Selamat Datang

Selasa, November 30, 2010

Tips Memimpin dari NOL

Dahulu ketika saya, memulai karir di sebuah perusahaan multi nasional tahun 1996, bos saya adalah pemimpin yang sangat muda sekali, usianya baru 28 tahun. Ketika itu usia saya, 38tahun, lebih tua 10 tahun, jabatan saya baru junior executive selevel dengan senior supervisor. Saya tidak memiliki anak buah dan bos saya ketika itu sudah memiliki kurang lebih 125 orang anak buah di satu department besar di perusahaan kami. Pangkat dan jabatan bos saya ketika itu VP (Vice President, Department Head). Suatu jabatan yang tinggi dan prestisus di mata kami semua. Dia berkebangsaan Sri Lanka. Setiap hari kami selalu berbahasa Inggris. Yang membuat saya terkesan dengan penampilannya ialah, ia selalu berbaju rapi dan lengan panjang. Bajunya tak banyak warna, selalu putih. Ketika ia harus meeting dengan department lain, misalnya saat koordinasi ”new product launch”, ia tampil dengan berdasi. Namun, jika hari itu tidak ada meeting, ia berpakaian biasa, baju putih
rapi seperti biasa. Ia tidaklah ganteng untuk ukuran pria, biasa saja, standard. Ia juga tidak berperawakan tinggi besar, tingginya kurang lebih 170cm saja dan berat badan standard 65kg, layaknya pria Asia. Pemimpin hebat tidak ada hubungannya dengan perawakan tubuhnya yang besar atau berdarah biru dst. Ia manusia biasa.

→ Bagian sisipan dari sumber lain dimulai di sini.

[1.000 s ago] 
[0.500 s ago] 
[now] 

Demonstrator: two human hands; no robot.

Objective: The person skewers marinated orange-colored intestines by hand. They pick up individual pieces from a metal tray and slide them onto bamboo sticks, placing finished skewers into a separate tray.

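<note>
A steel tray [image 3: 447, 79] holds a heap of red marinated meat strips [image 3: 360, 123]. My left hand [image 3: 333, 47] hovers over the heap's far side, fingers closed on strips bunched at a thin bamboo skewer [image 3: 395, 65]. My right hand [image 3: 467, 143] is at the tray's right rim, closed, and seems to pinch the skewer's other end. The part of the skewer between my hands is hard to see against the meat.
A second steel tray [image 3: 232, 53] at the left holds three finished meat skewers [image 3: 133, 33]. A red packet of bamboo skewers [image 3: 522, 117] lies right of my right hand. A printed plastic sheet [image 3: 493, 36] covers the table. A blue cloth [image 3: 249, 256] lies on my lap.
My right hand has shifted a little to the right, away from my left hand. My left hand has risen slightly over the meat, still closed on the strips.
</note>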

Bisa dikatakan bos saya ketika itu pemimpin muda yang mulai memimpin dari nol. Ia ditugaskan dari kantor pusat kami di Eropa ke Indonesia, karena kompetensi dan prestasi tugasnya yang bagus disana. Di kantor pusat, ia membawahi region Asia Pacific di divisi marketing. Namun, dengan usia yang muda belia, ia mampu menjalankan tugas yang sangat berat, memimpin sebuah department besar. Ia berani menerima tantangan atasannya di Eropa untuk menerima tugas baru sebagai ”expart” di Asia. Ia berceritera: ”Di kantor pusat, saya adalah manager muda yang bekerja sendiri tanpa anak buah. Teman dan anak buah saya satu-satunya adalah PC saya. Namun ketika saya tiba di Indonesia, saya begitu terkejut, ternyata department yang harus saya pimpin besar sekali. Untung saya, memiliki Anda semua sebagai tim saya. Saya pasti bisa dengan dukungan Anda semua!” Itulah kesan pertamanya ketika harus memimpin kami yang tersebar di seluruh Indonesia dan mengelola bisnis yang
besar.

Tambahan, ia belum mengenal budaya Indonesa, tetapi ia nampak sangat percaya diri dan kreatif. Bahkan ia sangat mengandalkan “common-sense”. Didalam berbicara, menganalisa dan mengambil keputusan, ia tidak pernah ragu. Tidak sekalipun, saya lihat ia ragu-ragu dalam memutuskan sesuatu, meskipun itu adalah hal baru bagi dia dan baru bagi kami. Kami semua mengakui bahwa ia pandai dan cerdas. Analisanya cepat dan jitu. Ketika kami semua ragu-ragu terhadap satu hal, ia langsung memanggil wakilnya dan beberapa manager ke ruangannya. Ruang kerjanya tidaklah besar, hanya ada 3 kursi saja di depan mejanya. Pada umumnya, ia memimpin meeting dengan singkat, to the point dan cepat. Ia tidak suka anak buah yang bertele-tele dan “ngalor-ngidul” (panjang lebar, kemana-mana, tidak karuan) dalam mengemukakan fakta dan data. Strategi yang selalu ia pakai ialah sebuah cara yang cerdas, yaitu mengajukan pertanyaan. Pertanyaannya selalu detail, mendalam (tidak hanya
dipermukaan) dan membutuhkan bukan hanya “tahu” tetapi harus “beralasan” untuk menjawabnya. Dengan cara ini, rupanya ia mampu dengan cepat menguasai pengetahuan lapangan dan market di Indonesia. Setelah semua data dan informasi yang akurat terkumpul, ia lalu berani mengambil keputusan yang besar dan strategis sekalipun. Saya selalu ingat kata-kata ajaibnya yang ia selalu ucapkan ketika sedang menghadapi masa-masa sulit dan kritis. Dengan tersenyum ia berkata lantang: “Anywhere in the world, management is just common sense. Business is common sense, too.” Itu saja yang selalu saya ingat hingga hari ini. Sebuah pelajaran sederhana dari orang yang sederhana cara berfikirnya.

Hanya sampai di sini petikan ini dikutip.